Return to the Lord your God. Return to community. Return to yourself.
We are so deeply disconnected. In spite of these magic boxes we carry with us that keep us up to date on all of the things, we are left feeling isolated and alone. We are disconnected from ourselves, from our very bodies, from one another, and from God. Our rates of depression and anxiety are climbing ever higher, especially among the generations that were raised with these little (theoretical) connection machines.
This is because, we crave connection. As Brene Brown writes, we are built for it: connection with self, connection with others and connection with God. This is how God made us. God made us for relationship.
Yet so much of what we do as church doesn’t do much to genuinely connect us with much of anything. Within our churches, with our beautiful rites, shared values (again, theoretical) and potential instant community loneliness is alive and well. Perhaps this is because we perform faith instead of living it, keeping ourselves and others from connection and belonging. We say the “right” prayers, do the “right” rituals, hell, many of us practice the rite of communion and yet we lack community. Perhaps this is because we have been taught to bring out best selves to church, which for most of us turns out to be our fake selves. The selves that are great! Just fine, thank you! The selves that know all of the right words to say to keep others at arms length and never let on that we are all fucked up inside. We have created communities where we teach people to fit in instead of creating space where people -- all people -- can truly belong.

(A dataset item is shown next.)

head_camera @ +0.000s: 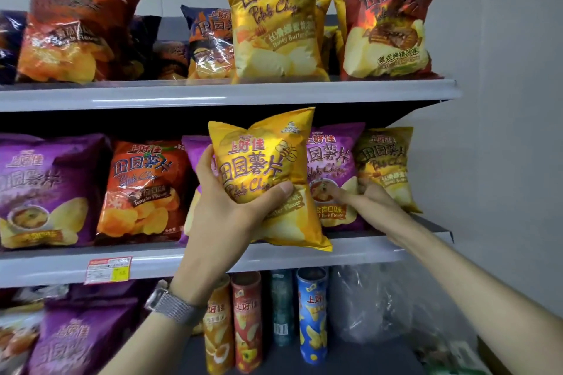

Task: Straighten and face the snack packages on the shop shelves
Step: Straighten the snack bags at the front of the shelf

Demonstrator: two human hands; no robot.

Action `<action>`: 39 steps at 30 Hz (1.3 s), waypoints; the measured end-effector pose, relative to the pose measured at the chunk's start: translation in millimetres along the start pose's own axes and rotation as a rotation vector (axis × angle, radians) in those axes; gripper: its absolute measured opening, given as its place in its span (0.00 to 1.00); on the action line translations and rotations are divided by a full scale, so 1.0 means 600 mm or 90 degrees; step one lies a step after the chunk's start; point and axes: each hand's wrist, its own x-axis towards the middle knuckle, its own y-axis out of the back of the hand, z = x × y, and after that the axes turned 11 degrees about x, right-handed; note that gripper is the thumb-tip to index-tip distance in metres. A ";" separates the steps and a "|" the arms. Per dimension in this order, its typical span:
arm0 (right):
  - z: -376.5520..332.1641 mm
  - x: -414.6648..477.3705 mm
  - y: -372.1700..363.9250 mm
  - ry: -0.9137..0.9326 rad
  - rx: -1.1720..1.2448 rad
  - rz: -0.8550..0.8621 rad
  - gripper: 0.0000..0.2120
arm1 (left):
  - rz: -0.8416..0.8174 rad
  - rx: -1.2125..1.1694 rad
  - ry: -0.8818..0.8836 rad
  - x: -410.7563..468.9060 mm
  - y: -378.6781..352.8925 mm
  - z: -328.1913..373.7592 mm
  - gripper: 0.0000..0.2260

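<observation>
light: bright, even | glare: foil bags (275, 18) | blur: left edge, soft

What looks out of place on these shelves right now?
The yellow bag held in the left hand tilts in front of a purple bag, not by the matching bag at far right. On the top shelf, the orange bag at left leans askew.

Chip bags (146, 189) on shelves (61, 265) above canisters (312, 313)
</observation>
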 end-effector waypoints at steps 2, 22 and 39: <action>0.002 -0.018 0.009 0.094 -0.014 0.163 0.32 | -0.020 0.025 -0.014 -0.005 -0.023 0.010 0.53; 0.012 -0.086 0.199 0.120 0.123 0.187 0.22 | -0.296 0.025 -0.085 0.020 -0.320 0.081 0.50; 0.061 -0.022 0.234 0.008 -0.201 0.109 0.28 | -0.371 0.164 0.004 0.034 -0.361 0.058 0.44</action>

Perhaps this is what Jesus is talking about when he says to not pray in public, to not show how hard our fasting really is, to not celebrate or bemoan the works of our faith in front of others. Like the prophet Isaiah before him, Jesus is telling us to not merely perform faith, but to live it. He is encouraging us to real faith practice, to real community, to truly engage in these things that bring us into relationship with God, ourselves, and one another.
Somehow our lenten practice of repentance has turned into self-punishment disguised as self-betterment. We give up chocolate, soda, and other things we love and turn lent into a way to diet or give up “bad” habits and do this completely divorced from any sort of self-reflection or reconnection to self, God or our neighbor. We have made dieting religious, and encourage shame and unhealthy views of the body which is the OPPOSITE of or the point of penitence. Penitence is asking for forgiveness and, through that, having our relationships restored. Repentance is about reconnection.
Can our Lenten practice be reconnection? Isn’t that the goal of repentance, to turn away from the things that keep us from God? Can we commit to a radical change in which we bring our full selves to church? To the foot of the cross? Can we spend 40 days sitting in quiet meditation, facing our shit so that we can work on it and heal the wounds that we take out on others because we refuse to admit they are there? So much of the hate and anger that shouts so loudly in our world today is the result of fear and wounds that we don’t want to look at because it hurts too much. Instead, we lash out at those around us who we perceive to be the cause of our fear and pain, hurting other because the pain inside of us is deep and real and has nowhere to go but out. Can we re-learn how to hear God speaking to us through the white noise of everyday life? Can we commit to learning how to recognize that God lives within us, that we are beautiful, beloved children of God and so is everyone else?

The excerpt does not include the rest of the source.